→ HOW TO COMPLETE THIS TASK
Return, word for word, only the lines of the data below that lie between the line with "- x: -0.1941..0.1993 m" and the line with "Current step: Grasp", those two lines included.

** Opening MATERIAL PROVIDED block **

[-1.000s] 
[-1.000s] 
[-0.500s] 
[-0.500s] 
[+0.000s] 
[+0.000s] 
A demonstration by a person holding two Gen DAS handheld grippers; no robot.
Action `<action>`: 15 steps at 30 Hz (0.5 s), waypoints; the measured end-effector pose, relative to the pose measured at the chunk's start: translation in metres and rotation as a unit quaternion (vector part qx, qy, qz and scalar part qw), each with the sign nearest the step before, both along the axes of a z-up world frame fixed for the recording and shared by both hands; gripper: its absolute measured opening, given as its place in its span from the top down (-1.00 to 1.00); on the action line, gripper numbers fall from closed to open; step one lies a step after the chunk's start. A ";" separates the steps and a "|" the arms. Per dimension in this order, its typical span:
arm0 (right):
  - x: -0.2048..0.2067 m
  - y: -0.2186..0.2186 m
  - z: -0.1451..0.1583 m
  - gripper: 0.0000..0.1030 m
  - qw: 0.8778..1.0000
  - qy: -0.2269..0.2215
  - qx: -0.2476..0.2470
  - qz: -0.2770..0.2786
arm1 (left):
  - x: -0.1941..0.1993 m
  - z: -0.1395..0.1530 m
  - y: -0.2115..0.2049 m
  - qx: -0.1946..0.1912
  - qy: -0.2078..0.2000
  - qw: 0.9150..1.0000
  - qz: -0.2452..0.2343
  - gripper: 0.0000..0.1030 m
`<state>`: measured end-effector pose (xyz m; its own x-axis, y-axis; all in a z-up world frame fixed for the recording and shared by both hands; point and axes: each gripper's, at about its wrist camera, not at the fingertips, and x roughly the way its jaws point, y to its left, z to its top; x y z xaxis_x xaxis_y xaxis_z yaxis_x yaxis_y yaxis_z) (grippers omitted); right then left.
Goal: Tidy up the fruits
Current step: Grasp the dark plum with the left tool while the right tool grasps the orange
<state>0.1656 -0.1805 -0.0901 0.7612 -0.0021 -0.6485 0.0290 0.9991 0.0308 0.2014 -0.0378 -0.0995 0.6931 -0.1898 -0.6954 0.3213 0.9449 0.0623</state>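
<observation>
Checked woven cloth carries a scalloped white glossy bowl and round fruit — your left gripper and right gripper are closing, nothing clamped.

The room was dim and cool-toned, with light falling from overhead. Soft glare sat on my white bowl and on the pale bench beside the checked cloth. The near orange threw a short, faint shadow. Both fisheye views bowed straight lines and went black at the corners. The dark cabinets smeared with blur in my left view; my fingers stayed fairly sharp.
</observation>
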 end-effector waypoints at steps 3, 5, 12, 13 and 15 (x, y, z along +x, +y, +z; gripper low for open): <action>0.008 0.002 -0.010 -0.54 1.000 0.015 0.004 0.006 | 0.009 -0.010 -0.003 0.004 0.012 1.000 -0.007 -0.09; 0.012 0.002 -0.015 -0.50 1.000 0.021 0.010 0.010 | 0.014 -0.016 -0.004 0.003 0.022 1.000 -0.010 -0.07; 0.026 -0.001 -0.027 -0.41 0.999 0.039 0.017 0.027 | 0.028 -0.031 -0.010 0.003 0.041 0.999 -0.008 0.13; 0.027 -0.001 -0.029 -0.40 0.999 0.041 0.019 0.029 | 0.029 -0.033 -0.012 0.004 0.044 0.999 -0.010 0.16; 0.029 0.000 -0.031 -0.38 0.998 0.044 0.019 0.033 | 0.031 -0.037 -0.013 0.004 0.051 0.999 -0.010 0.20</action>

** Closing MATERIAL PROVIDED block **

→ OUTPUT BELOW
  - x: -0.1941..0.1993 m
  - z: -0.1395..0.1530 m
  - y: -0.2115..0.2049 m
  - qx: -0.1946..0.1912
  - qy: -0.2078..0.2000
  - qw: 0.9150..1.0000
  - qz: -0.2452..0.2343
  - gripper: 0.0000..0.1030 m
`<state>`: measured end-effector pose (xyz m; its own x-axis, y-axis; all in a z-up world frame fixed for the recording and shared by both hands; point and axes: each gripper's, at about its wrist camera, not at the fingertips, and x roughly the way its jaws point, y to its left, z to its top; x y z xaxis_x xaxis_y xaxis_z yaxis_x yaxis_y yaxis_z) (grippers omitted); right then left.
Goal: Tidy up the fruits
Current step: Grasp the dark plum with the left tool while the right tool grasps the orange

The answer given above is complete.